= Task objective =
When the string "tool" appears in a line of the records, show the whole line.

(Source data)
::::

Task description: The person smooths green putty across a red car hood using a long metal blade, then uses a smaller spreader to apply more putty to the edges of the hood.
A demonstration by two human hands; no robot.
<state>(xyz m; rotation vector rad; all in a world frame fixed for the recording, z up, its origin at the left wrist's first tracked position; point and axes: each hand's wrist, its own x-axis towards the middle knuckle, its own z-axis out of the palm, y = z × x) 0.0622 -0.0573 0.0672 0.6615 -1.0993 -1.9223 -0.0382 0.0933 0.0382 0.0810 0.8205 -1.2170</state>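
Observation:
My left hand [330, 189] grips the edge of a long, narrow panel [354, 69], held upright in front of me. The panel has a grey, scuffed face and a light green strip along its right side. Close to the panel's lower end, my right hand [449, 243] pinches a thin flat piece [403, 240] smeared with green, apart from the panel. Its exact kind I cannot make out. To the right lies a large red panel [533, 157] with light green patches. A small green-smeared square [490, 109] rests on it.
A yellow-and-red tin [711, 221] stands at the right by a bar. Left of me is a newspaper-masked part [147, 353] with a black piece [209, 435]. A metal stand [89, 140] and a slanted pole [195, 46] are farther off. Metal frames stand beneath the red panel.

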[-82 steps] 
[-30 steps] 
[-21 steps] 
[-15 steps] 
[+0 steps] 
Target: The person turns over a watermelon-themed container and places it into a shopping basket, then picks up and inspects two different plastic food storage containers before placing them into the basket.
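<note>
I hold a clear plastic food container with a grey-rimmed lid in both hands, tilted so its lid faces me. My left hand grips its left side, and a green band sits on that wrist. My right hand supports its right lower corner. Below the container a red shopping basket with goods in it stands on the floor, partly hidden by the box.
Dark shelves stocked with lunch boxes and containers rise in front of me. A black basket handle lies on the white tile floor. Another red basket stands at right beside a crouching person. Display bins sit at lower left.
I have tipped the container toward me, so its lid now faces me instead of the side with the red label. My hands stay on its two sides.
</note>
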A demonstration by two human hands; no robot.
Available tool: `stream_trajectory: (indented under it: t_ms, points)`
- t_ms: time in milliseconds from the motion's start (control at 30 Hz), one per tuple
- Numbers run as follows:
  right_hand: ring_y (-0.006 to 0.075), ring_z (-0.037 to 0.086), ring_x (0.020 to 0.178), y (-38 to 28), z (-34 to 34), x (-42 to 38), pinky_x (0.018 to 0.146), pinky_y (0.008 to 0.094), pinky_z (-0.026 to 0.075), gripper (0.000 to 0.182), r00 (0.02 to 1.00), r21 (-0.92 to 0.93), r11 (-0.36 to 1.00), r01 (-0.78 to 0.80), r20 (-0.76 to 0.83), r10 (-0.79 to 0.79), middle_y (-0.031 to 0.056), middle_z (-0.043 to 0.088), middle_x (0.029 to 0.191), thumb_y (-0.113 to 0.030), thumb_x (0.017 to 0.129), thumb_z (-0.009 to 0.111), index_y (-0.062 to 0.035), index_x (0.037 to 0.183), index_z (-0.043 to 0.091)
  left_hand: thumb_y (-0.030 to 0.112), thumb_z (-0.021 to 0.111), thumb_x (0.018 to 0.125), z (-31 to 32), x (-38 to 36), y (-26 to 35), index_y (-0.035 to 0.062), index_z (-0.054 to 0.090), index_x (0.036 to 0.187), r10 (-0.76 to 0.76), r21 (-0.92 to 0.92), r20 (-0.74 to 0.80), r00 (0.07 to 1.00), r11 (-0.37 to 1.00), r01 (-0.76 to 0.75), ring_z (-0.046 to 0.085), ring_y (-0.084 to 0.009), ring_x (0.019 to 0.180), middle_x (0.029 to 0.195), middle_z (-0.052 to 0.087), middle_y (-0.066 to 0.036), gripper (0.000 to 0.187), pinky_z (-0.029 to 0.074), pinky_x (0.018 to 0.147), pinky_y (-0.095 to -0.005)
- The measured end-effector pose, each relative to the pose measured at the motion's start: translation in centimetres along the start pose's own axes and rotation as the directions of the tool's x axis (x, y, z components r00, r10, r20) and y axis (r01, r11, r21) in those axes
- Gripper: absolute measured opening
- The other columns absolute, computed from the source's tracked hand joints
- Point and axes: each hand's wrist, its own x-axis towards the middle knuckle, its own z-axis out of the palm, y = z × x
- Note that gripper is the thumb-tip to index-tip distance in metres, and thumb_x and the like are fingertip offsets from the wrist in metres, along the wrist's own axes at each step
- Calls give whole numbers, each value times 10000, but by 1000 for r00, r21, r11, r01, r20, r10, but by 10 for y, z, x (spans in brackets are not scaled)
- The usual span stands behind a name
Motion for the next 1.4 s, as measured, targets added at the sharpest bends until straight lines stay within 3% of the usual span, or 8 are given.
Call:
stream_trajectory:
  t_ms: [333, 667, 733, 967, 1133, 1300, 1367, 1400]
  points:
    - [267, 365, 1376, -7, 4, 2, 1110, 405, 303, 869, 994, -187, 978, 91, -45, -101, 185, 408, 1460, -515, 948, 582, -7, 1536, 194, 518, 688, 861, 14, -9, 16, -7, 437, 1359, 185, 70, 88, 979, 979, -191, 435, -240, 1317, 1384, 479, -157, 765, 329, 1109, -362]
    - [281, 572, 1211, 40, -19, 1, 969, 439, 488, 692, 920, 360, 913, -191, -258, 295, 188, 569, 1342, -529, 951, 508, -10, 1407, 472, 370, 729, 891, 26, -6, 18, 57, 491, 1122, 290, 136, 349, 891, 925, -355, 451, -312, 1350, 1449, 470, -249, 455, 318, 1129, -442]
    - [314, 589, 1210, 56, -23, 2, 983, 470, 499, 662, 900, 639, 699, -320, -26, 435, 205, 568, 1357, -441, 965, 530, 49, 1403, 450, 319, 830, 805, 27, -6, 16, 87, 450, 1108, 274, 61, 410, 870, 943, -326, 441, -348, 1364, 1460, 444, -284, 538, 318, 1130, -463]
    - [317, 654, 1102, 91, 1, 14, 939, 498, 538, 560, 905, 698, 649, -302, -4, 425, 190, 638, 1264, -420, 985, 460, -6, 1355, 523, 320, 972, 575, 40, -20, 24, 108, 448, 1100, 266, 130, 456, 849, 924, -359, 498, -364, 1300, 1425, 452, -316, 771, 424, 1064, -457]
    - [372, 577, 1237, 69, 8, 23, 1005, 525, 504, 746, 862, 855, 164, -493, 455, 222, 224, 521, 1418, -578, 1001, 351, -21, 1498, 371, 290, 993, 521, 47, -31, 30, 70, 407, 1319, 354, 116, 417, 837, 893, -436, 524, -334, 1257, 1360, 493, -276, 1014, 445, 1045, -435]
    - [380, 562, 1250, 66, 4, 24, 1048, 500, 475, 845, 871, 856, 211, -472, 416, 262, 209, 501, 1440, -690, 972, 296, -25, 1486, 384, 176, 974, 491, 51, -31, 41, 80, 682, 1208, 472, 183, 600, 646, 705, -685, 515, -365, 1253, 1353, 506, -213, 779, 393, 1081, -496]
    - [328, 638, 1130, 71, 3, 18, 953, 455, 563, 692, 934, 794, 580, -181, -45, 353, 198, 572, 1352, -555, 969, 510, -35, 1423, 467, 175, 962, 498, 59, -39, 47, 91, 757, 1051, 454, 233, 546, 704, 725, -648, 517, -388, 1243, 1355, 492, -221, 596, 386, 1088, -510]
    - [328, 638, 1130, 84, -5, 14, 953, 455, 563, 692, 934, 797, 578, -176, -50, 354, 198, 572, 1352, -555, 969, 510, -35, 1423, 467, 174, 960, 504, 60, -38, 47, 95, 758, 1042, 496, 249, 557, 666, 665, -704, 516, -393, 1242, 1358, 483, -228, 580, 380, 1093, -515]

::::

= Answer box =
Available tool: `stream_trajectory: (indented under it: t_ms, points)`
- The measured end-effector pose, each relative to the pose measured at the motion's start: translation in centimetres along the start pose's own axes and rotation as the directions of the tool's x axis (x, y, z components r00, r10, r20) and y axis (r01, r11, r21) in those axes

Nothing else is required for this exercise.